- _Exercise aim_
Give again, word for word, each line from the top of the listing through the line that holds "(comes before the".
* * *
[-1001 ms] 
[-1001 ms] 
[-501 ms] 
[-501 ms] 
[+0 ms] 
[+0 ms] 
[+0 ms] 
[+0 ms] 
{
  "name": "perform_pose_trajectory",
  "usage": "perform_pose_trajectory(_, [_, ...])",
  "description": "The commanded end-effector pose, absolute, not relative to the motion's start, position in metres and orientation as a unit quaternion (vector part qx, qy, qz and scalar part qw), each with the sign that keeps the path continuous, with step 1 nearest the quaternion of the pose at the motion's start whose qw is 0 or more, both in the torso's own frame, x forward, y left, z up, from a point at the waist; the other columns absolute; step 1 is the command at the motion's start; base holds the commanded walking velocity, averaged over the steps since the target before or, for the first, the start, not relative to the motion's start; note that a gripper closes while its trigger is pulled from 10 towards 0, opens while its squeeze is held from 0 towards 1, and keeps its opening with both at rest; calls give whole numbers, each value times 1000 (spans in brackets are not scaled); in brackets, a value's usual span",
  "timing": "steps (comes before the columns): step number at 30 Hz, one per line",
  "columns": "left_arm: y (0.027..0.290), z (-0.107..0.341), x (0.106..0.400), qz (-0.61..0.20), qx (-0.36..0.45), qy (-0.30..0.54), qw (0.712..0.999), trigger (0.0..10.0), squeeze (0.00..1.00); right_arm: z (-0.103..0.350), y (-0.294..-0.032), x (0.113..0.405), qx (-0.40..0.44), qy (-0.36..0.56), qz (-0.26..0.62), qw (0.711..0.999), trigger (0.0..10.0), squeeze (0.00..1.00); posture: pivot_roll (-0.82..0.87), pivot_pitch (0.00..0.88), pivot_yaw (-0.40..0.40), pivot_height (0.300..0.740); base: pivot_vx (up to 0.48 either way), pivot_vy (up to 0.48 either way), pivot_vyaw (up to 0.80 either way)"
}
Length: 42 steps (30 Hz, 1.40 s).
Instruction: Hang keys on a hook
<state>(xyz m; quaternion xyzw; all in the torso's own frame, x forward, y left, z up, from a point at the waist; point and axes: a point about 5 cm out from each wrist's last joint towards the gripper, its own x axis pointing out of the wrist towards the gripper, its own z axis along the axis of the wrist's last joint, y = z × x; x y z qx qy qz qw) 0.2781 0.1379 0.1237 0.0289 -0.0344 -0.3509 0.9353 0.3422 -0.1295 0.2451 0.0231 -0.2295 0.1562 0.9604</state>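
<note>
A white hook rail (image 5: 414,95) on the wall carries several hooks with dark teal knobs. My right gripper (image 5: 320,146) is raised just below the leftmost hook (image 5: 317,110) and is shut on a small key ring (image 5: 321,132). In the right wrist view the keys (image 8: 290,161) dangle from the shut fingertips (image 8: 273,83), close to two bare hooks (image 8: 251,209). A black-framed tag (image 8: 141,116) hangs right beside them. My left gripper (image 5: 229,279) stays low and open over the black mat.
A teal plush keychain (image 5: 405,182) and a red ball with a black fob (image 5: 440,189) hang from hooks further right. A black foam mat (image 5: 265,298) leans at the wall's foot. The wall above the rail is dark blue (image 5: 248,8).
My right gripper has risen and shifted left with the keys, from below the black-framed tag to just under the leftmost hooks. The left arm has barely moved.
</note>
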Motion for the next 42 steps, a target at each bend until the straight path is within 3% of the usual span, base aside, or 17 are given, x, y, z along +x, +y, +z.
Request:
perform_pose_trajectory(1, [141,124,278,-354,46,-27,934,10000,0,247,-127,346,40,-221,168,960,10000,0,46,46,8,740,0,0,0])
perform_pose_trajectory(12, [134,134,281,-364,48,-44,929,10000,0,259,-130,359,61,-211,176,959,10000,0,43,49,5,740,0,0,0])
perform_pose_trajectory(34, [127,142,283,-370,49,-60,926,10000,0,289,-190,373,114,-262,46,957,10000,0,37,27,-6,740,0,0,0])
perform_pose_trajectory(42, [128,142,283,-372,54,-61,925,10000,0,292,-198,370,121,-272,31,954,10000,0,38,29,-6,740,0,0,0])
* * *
- _Output for this exercise_
[-1001 ms] 
[-1001 ms] 
[-501 ms] 
[-501 ms] 
[+0 ms] 
[+0 ms] 
[+0 ms] 
[+0 ms] 
{
  "name": "perform_pose_trajectory",
  "usage": "perform_pose_trajectory(_, [_, ...])",
  "description": "The commanded end-effector pose, absolute, not relative to the motion's start, position in metres and orientation as a unit quaternion (vector part qx, qy, qz and scalar part qw), each with the sign that keeps the path continuous, with step 1 nearest the quaternion of the pose at the motion's start whose qw is 0 or more, both in the torso's own frame, x forward, y left, z up, from a point at the waist; the other columns absolute; step 1 is the command at the motion's start; base holds the commanded walking velocity, averaged over the steps since the target before or, for the first, the start, not relative to the motion's start; note that a gripper closes while its trigger is pulled from 10 towards 0, opens while its squeeze is held from 0 towards 1, and keeps its opening with both at rest; calls give whole numbers, each value times 1000 (spans in brackets are not scaled); in brackets, a value's usual span",
  "timing": "steps (comes before the columns): step number at 30 Hz, one per line",

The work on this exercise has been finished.